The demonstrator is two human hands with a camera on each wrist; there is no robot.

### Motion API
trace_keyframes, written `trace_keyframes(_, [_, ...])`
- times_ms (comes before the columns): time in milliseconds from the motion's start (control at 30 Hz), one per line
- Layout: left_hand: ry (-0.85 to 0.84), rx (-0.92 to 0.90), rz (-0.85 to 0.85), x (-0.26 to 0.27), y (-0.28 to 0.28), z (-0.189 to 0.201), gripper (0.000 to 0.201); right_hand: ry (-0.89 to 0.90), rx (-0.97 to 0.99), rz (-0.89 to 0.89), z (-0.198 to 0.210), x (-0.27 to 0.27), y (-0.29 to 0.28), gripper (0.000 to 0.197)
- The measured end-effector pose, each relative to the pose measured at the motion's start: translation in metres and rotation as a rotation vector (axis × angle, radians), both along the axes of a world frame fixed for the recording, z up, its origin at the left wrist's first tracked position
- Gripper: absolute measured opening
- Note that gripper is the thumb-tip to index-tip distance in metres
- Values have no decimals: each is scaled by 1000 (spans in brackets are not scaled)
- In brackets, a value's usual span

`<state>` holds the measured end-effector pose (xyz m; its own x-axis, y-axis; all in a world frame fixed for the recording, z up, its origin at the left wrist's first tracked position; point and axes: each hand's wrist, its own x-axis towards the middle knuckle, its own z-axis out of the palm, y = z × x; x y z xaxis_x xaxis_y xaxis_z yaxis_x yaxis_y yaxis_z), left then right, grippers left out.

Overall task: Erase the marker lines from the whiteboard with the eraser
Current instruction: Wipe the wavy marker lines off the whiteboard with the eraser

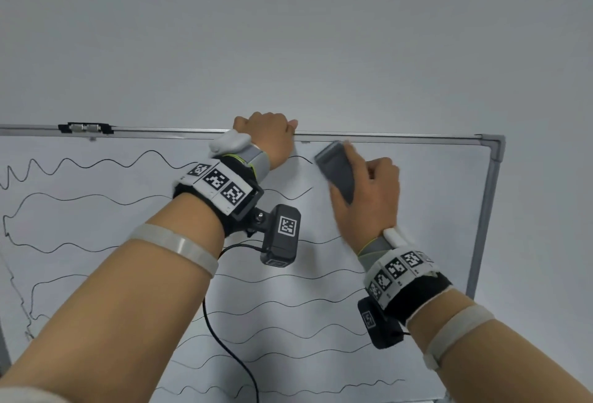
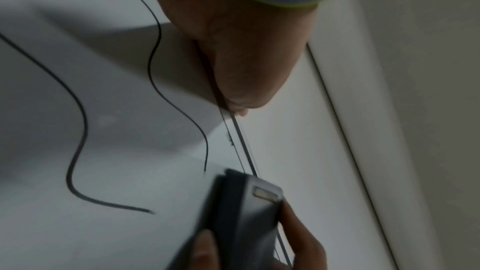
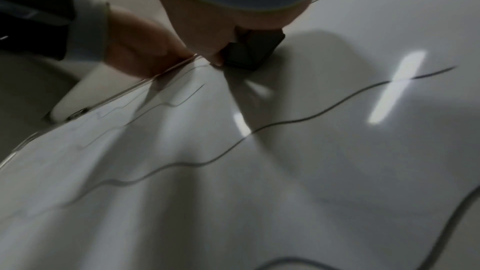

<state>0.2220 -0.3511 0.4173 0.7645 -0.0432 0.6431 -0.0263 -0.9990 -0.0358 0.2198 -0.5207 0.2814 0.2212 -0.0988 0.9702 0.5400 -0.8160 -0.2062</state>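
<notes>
left hand [image 1: 268, 136]: fingers curled over the board [image 1: 433, 178] top edge — steadying it.
right hand [image 1: 369, 197]: fingers clamped on eraser [image 1: 335, 169], flat against lines [image 1: 96, 163] — wiping.

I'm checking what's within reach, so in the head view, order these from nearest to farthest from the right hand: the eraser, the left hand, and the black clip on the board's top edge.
1. The eraser: gripped in the right hand, near the board's upper right.
2. The left hand: just to the left, holding the top frame.
3. The black clip: far left on the top edge.
</notes>
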Motion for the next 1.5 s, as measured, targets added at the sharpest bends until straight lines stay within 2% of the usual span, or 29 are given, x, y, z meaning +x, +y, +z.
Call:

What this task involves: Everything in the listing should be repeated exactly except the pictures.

Worked solution:
The demonstrator is two human hands with a camera on each wrist; there is no robot.

### Motion API
trace_keyframes, written `trace_keyframes(_, [_, ...])`
- times_ms (comes before the columns): time in milliseconds from the motion's start (control at 30 Hz), one per line
- Layout: left_hand: ry (-0.85 to 0.84), rx (-0.92 to 0.90), rz (-0.85 to 0.85), x (-0.26 to 0.27), y (-0.28 to 0.28), z (-0.189 to 0.201), gripper (0.000 to 0.201); right_hand: ry (-0.89 to 0.90), rx (-0.97 to 0.99), rz (-0.89 to 0.89), z (-0.198 to 0.210), x (-0.27 to 0.27), y (-0.29 to 0.28), gripper (0.000 to 0.197)
- The measured end-effector pose, each relative to the pose measured at the motion's start: translation in metres and rotation as a rotation vector (axis × angle, radians), both along the axes of a world frame fixed for the recording, z up, its origin at the left wrist's first tracked position
- Gripper: absolute measured opening
- Note that gripper is the thumb-tip to index-tip distance in metres
- Values have no decimals: each is scaled by 1000 (spans in brackets are not scaled)
- In brackets, a value's usual span

`<state>` holds the measured end-effector pose (xyz m; its own x-axis, y-axis; all in a world frame fixed for the recording, z up, its origin at the left wrist's first tracked position; point and axes: each hand's wrist, its own x-axis towards the middle knuckle, its own z-axis out of the palm, y = z × x; x y z xaxis_x xaxis_y xaxis_z yaxis_x yaxis_y yaxis_z), left then right, grippers left out.

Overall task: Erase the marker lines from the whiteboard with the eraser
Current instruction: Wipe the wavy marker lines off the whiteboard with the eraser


<state>0.2220 -0.3511 0.4173 0.7645 -0.0432 0.6431 -0.0263 -0.9990 -0.0358 0.2198 -0.5207 0.2814 0.2212 -0.0988 0.9702 0.5400 -0.8160 -0.2062</state>
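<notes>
left hand [image 1: 268, 136]: fingers curled over the board [image 1: 433, 178] top edge — steadying it.
right hand [image 1: 369, 197]: fingers clamped on eraser [image 1: 335, 169], flat against lines [image 1: 96, 163] — wiping.

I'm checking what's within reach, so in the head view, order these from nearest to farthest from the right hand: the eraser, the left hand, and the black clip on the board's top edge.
1. The eraser: gripped in the right hand, near the board's upper right.
2. The left hand: just to the left, holding the top frame.
3. The black clip: far left on the top edge.
</notes>
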Motion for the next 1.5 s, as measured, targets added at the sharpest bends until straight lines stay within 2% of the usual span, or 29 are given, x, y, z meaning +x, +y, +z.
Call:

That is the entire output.